▶ DATA BELOW
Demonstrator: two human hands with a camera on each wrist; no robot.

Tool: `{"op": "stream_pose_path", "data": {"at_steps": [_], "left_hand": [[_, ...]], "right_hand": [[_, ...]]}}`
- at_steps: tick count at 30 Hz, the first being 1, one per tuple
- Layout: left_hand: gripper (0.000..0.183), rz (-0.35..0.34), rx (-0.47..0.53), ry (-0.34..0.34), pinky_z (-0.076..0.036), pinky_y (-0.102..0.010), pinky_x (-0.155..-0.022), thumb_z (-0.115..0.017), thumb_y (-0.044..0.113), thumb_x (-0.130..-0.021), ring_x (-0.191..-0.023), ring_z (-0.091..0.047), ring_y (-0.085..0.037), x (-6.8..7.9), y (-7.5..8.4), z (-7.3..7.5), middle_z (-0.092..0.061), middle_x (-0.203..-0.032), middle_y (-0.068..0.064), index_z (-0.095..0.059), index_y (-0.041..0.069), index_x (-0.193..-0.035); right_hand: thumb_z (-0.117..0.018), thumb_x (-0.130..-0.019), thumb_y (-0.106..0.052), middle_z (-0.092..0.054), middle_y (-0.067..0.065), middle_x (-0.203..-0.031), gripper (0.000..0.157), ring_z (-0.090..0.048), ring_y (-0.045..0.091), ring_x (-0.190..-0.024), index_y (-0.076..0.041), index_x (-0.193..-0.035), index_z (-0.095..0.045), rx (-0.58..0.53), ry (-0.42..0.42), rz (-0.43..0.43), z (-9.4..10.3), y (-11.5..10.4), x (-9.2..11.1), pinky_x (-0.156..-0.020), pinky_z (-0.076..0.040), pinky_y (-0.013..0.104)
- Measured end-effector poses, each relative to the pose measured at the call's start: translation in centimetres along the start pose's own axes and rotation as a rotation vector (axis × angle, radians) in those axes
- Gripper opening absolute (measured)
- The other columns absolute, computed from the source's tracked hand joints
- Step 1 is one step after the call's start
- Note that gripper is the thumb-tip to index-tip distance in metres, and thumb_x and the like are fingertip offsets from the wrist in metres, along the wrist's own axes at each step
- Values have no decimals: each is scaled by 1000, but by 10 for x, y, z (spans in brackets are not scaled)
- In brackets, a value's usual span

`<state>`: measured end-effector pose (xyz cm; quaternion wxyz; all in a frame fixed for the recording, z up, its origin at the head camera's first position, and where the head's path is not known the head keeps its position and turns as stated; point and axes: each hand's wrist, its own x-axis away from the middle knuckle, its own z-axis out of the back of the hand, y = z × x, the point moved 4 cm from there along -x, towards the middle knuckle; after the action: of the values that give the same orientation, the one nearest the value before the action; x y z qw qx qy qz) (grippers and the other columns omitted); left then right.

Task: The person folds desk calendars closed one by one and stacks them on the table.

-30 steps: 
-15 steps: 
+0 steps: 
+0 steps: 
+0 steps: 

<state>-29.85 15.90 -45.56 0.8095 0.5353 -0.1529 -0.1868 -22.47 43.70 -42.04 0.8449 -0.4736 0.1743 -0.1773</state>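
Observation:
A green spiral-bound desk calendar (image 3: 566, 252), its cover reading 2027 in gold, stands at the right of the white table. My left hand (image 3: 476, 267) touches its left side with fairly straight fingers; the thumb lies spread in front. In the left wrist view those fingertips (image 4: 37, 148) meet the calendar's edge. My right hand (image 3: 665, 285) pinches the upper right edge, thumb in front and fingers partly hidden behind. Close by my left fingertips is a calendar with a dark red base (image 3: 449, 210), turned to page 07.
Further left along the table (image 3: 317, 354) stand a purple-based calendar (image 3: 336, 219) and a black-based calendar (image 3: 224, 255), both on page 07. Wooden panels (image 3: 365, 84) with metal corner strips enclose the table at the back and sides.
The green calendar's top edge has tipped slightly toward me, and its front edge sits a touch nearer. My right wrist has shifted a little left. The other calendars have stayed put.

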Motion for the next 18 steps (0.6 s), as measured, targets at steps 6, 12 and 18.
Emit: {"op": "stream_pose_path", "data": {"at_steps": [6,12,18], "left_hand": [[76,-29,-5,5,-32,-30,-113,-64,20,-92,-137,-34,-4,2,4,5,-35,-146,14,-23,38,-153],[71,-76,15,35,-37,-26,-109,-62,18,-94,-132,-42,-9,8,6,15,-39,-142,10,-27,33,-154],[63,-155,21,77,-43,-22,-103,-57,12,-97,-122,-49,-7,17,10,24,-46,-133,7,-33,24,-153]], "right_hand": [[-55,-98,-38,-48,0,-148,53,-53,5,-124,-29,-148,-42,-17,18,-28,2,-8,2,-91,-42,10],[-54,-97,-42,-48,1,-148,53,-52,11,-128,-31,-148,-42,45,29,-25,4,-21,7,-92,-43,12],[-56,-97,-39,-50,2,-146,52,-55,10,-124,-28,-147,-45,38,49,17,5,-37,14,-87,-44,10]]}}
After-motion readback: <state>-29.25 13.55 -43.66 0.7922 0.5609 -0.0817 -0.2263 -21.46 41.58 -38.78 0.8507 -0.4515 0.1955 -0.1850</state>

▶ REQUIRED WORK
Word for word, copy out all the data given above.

▶ SOLUTION TO THIS PROBLEM
Demonstrator: two human hands with a camera on each wrist; no robot.

Tool: `{"op": "stream_pose_path", "data": {"at_steps": [_], "left_hand": [[_, ...]], "right_hand": [[_, ...]]}}`
- at_steps: tick count at 30 Hz, the first being 1, one per tuple
- Layout: left_hand: gripper (0.000..0.183), rz (-0.35..0.34), rx (-0.47..0.53), ry (-0.34..0.34), pinky_z (-0.076..0.036), pinky_y (-0.102..0.010), pinky_x (-0.155..-0.022), thumb_z (-0.115..0.017), thumb_y (-0.044..0.113), thumb_x (-0.130..-0.021), ring_x (-0.191..-0.023), ring_z (-0.091..0.047), ring_y (-0.085..0.037), x (-6.8..7.9), y (-7.5..8.4), z (-7.3..7.5), middle_z (-0.092..0.061), middle_x (-0.203..-0.032), middle_y (-0.068..0.064), index_z (-0.095..0.059), index_y (-0.041..0.069), index_x (-0.193..-0.035); right_hand: thumb_z (-0.117..0.018), thumb_x (-0.130..-0.019), thumb_y (-0.106..0.052), middle_z (-0.092..0.054), middle_y (-0.067..0.065), middle_x (-0.203..-0.031), gripper (0.000..0.157), ring_z (-0.090..0.048), ring_y (-0.045..0.091), ring_x (-0.190..-0.024), index_y (-0.076..0.041), index_x (-0.193..-0.035), index_z (-0.095..0.045), rx (-0.58..0.53), ry (-0.42..0.42), rz (-0.43..0.43), z (-9.4..10.3), y (-11.5..10.4), x (-9.2..11.1), pinky_x (-0.156..-0.020), pinky_z (-0.076..0.040), pinky_y (-0.013..0.104)
- Measured end-effector poses, each relative to the pose measured at the call's start: translation in centimetres along the start pose's own axes and rotation as a rotation vector (axis × angle, radians) in those axes
- Gripper opening absolute (measured)
- The other columns absolute, computed from the source's tracked hand joints
- Step 1 is one step after the call's start
- Note that gripper is the thumb-tip to index-tip distance in metres, and thumb_x and the like are fingertip offsets from the wrist in metres, along the wrist's own axes at each step
- Values have no decimals: each is scaled by 1000, but by 10 for x, y, z (spans in brackets are not scaled)
- In brackets, a value's usual span

`<state>`: measured end-effector pose (xyz cm; quaternion wxyz; all in a frame fixed for the recording, z up, its origin at the head camera's first position, and where the head's path is not known the head keeps its position and turns as stated; point and axes: each hand's wrist, its own x-axis away from the middle knuckle, its own z-axis out of the back of the hand, y = z × x, the point moved 4 cm from there along -x, towards the middle knuckle; after the action: of the values that give the same orientation, the one nearest the value before the action; x y z qw qx qy qz) (grippers and the other columns omitted); left then right.

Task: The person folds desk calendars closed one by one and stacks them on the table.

-30 steps: 
-15 steps: 
+0 steps: 
+0 steps: 
+0 steps: 

<state>-29.85 15.90 -45.56 0.8095 0.5353 -0.1529 -0.1868 -22.47 43.70 -42.04 0.8449 -0.4736 0.1743 -0.1773</state>
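Observation:
A green spiral-bound desk calendar (image 3: 566, 252), its cover reading 2027 in gold, stands at the right of the white table. My left hand (image 3: 476, 267) touches its left side with fairly straight fingers; the thumb lies spread in front. In the left wrist view those fingertips (image 4: 37, 148) meet the calendar's edge. My right hand (image 3: 665, 285) pinches the upper right edge, thumb in front and fingers partly hidden behind. Close by my left fingertips is a calendar with a dark red base (image 3: 449, 210), turned to page 07.
Further left along the table (image 3: 317, 354) stand a purple-based calendar (image 3: 336, 219) and a black-based calendar (image 3: 224, 255), both on page 07. Wooden panels (image 3: 365, 84) with metal corner strips enclose the table at the back and sides.
The green calendar's top edge has tipped slightly toward me, and its front edge sits a touch nearer. My right wrist has shifted a little left. The other calendars have stayed put.
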
Motion for the next 18 steps (0.6 s), as measured, targets at steps 6, 12 and 18.
Emit: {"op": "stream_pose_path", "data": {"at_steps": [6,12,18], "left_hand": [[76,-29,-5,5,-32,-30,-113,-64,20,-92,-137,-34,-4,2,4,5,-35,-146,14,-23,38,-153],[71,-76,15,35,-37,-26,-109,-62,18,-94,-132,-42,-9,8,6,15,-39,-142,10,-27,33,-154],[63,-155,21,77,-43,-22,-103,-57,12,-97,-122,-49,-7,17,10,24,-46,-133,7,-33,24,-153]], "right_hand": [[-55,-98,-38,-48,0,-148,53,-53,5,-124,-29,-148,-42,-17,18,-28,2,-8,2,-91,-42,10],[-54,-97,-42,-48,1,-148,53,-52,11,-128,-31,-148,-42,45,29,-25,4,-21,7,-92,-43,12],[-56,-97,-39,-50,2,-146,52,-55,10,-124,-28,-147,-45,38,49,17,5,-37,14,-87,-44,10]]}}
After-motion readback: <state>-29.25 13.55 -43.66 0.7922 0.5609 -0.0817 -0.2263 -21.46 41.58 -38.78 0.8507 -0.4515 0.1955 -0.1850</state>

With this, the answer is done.